While speaking at the opening ceremony, Austrian President Alexander Van der Bellen invites the former actor and Governor of California to join him to "give a bit of a pep talk."
Schwarzenegger stresses the importance of local leaders in the US in fighting climate change.
Because if you look a little bit beyond Washington you will see that it is the states and the cities, it's local governments, that can draw 70% of our emissions. And you will see all the extraordinary work that is going on a state and city level in America."
The World Bank Group today announced that it would invest $200bn to support countries taking action against climate change from 2021-25.
Jim Yong Kim, president of World Bank, said the world’s poorest and most vulnerable are at the greatest risk from climate change and he urged the wider global community to follow its lead.
Renowned nature broadcaster Sir David Attenborough addresses world leaders.
“Right now we’re facing a man-made disaster on a global scale, our greatest threat in thousands of years: climate change,” he says.
In the weeks leading up to COP24, the UN asked members of the public to send their thoughts on climate change. Attenborough is there to represent the people.
“I am only here to represent the voice of the people to deliver our collective thoughts, concerns, ideas and suggestions,” he says.
“The people have spoken. Leaders of the world you must lead. If we don’t take action the collapse of our civilizations and the extinction of much of the natural world is on the horizon.”
Watch Christiane Amanpour's 2016 interview with Attenborough
In his opening speech Michal Kurtyka, COP 24 President and Secretary of State in the Ministry of Environment, notes Poland’s reliance on coal for energy.
He calls for a “just transition” to help communities dependent on fossil fuels change their lifestyle.
The past four years have the been the hottest on record, according to a report published last week by the World Meteorological Organization.
Antonio Guterres, UN Secretary General, says “Climate change is running faster than we are and we must catch up sooner rather than later before it is too late.”
Speaking at the opening of COP24 he highlights just how much needs to be done.

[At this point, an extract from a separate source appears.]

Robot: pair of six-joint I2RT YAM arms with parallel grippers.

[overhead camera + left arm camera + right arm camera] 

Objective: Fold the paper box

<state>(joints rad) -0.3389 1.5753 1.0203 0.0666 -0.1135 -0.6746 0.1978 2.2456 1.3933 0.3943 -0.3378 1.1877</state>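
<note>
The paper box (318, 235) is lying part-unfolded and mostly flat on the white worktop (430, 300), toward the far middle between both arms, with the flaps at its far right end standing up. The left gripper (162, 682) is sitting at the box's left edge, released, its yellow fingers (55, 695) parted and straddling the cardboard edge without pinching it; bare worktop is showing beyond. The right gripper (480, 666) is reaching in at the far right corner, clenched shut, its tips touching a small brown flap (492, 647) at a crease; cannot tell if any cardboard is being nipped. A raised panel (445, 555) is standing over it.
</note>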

At the weekend, G20 leaders agreed on a statement that includes a section on climate, saying that signatories to the Paris climate accord reaffirm the agreement “is irreversible and commit to its full implementation, reflecting common but differentiated responsibilities and respective capabilities, in light of different national circumstances.”
“We will continue to tackle climate change, while promoting sustainable development and economic growth,” the document reads.
But a separate clause puts the United States alone, saying it “reiterates its decision to withdraw from the Paris Agreement, and affirms its strong commitment to economic growth and energy access and security, utilizing all energy sources and technologies, while protecting the environment.”
Climate author Mark Lynas paints a stark picture of the world's commitment to the Paris Agreement and efforts to tackle global warming.
This will be a big issue on the agenda at COP 24.
Read his opinion article here:
On Sunday, tens of thousands of people took to the streets of Brussels as part of the "Claim the Climate" march.
This followed similar climate protests in London, Berlin and Cologne, all urging delegates meeting at COP24 to set more ambitious targets to limit carbon emissions.